WORK TO COMPLETE: Each line of the data below either holds "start" or does not. Report how many do, and only that.

DATASET EXTRACT:
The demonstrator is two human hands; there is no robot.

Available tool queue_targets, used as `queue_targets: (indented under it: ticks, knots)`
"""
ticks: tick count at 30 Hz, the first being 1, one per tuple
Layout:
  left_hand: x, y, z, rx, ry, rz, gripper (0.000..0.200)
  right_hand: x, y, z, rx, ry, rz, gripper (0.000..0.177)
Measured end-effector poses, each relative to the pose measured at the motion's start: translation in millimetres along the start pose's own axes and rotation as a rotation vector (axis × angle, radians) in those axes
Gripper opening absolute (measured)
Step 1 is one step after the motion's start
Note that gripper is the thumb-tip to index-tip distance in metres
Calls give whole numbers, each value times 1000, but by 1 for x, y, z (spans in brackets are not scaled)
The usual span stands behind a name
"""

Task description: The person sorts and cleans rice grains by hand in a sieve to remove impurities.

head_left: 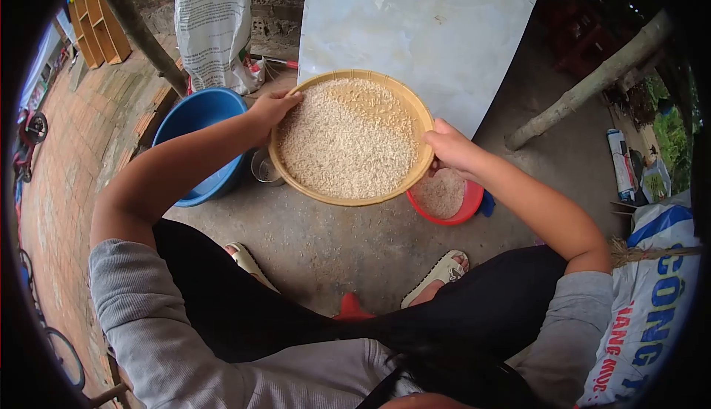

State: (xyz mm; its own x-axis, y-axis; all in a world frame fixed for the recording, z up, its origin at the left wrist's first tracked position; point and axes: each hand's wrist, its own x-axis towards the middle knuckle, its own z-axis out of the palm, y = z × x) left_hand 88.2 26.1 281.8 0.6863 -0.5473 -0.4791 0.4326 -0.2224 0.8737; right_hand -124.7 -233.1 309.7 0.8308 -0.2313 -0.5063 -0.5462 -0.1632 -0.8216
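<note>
Both my hands hold a round woven winnowing tray (330,199) above the floor. A pale layer of grain (348,138), which looks like rice, covers most of its inside, thinner toward the far right. My left hand (272,115) grips the rim at the left, thumb on top. On the right side, my right hand (449,146) is closed round the rim, its fingers partly hidden beneath. A red basin (469,205) with similar grain stands under the tray's right edge. Left of the tray is a blue tub (170,112), beside a small clear container (264,168) partly covered by the tray.
A large pale board (415,24) lies beyond the tray. White printed sacks stand at the back (215,31) and at the lower right (652,283). Wooden poles rise at left (137,27) and right (592,79). Loose grains dot the concrete floor (311,253).
</note>
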Motion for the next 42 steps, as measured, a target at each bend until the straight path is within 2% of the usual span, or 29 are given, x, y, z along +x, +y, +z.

EXERCISE RESPONSE: 2